Compact drawings of 1-planar graphs with right-angle crossings and few bends

Steven Chaplick, Fabian Lipp, Alexander Wolff, Johannes Zink*

*Corresponding author for this work

Research output: Contribution to journalArticleAcademicpeer-review

Abstract

We study the following classes of beyond-planar graphs: 1-planar, IC-planar, and NIC-planar graphs.
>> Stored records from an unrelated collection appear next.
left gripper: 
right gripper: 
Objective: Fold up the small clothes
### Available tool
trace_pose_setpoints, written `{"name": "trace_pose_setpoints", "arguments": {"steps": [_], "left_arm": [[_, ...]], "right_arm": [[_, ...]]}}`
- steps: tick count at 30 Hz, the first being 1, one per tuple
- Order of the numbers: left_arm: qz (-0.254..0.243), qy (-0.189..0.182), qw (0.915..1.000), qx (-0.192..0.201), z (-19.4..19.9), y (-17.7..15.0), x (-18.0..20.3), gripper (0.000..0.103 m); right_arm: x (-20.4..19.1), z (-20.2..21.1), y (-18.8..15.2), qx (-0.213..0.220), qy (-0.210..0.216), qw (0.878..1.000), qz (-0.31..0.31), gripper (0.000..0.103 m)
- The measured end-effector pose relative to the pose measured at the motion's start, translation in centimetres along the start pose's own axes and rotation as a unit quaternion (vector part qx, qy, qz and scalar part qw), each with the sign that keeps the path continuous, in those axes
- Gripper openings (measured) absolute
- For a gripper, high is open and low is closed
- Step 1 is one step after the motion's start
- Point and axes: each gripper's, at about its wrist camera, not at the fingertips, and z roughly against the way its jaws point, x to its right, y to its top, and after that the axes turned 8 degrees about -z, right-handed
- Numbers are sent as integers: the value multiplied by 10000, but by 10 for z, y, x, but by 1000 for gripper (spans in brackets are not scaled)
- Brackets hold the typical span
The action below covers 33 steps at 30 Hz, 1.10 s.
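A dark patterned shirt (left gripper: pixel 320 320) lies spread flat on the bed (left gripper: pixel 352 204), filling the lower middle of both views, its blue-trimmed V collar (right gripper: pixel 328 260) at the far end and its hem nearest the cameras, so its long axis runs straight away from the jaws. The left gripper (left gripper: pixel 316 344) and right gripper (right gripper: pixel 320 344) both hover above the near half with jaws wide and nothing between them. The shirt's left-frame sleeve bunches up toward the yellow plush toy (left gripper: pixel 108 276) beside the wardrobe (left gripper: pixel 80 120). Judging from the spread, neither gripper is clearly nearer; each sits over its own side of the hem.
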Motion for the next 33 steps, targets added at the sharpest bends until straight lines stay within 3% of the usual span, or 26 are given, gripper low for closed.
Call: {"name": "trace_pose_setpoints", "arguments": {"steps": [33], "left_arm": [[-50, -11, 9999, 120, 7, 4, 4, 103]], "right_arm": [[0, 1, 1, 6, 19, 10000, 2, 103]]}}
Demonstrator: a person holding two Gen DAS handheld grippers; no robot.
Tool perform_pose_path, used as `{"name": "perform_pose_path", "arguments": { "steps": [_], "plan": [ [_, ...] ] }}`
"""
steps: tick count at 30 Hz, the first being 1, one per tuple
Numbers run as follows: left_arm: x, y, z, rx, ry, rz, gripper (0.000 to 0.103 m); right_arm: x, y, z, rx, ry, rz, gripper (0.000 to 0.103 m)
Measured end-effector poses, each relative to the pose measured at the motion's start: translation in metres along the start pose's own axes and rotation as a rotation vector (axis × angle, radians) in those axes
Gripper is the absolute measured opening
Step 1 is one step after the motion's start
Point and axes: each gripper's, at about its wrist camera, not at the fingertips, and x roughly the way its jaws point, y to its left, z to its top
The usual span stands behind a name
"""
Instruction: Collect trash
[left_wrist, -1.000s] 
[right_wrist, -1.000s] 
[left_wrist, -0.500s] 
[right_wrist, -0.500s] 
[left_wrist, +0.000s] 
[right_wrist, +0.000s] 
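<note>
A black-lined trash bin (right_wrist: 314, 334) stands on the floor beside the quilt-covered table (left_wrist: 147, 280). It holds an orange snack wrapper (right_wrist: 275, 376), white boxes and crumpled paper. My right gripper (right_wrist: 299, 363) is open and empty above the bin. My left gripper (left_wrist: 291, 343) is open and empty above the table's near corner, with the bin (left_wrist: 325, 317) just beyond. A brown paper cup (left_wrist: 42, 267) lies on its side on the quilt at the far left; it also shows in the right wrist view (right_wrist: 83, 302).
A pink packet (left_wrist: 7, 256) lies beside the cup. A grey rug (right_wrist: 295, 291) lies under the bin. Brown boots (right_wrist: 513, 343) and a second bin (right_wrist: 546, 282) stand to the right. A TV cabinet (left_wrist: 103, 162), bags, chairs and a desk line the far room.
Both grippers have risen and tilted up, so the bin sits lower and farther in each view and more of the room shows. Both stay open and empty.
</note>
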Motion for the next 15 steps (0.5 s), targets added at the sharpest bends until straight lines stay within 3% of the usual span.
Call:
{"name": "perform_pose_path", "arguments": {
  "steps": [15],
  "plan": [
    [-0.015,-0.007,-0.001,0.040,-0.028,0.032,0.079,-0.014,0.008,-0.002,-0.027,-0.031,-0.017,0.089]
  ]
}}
These are the graphs that admit a 1-planar, IC-planar, and NIC-planar drawing, respectively. A drawing of a graph is 1-planar if every edge is crossed at most once. A 1-planar drawing is IC-planar if no two pairs of crossing edges share a vertex, A 1-planar drawing is NIC-planar if no two pairs of crossing edges share two vertices.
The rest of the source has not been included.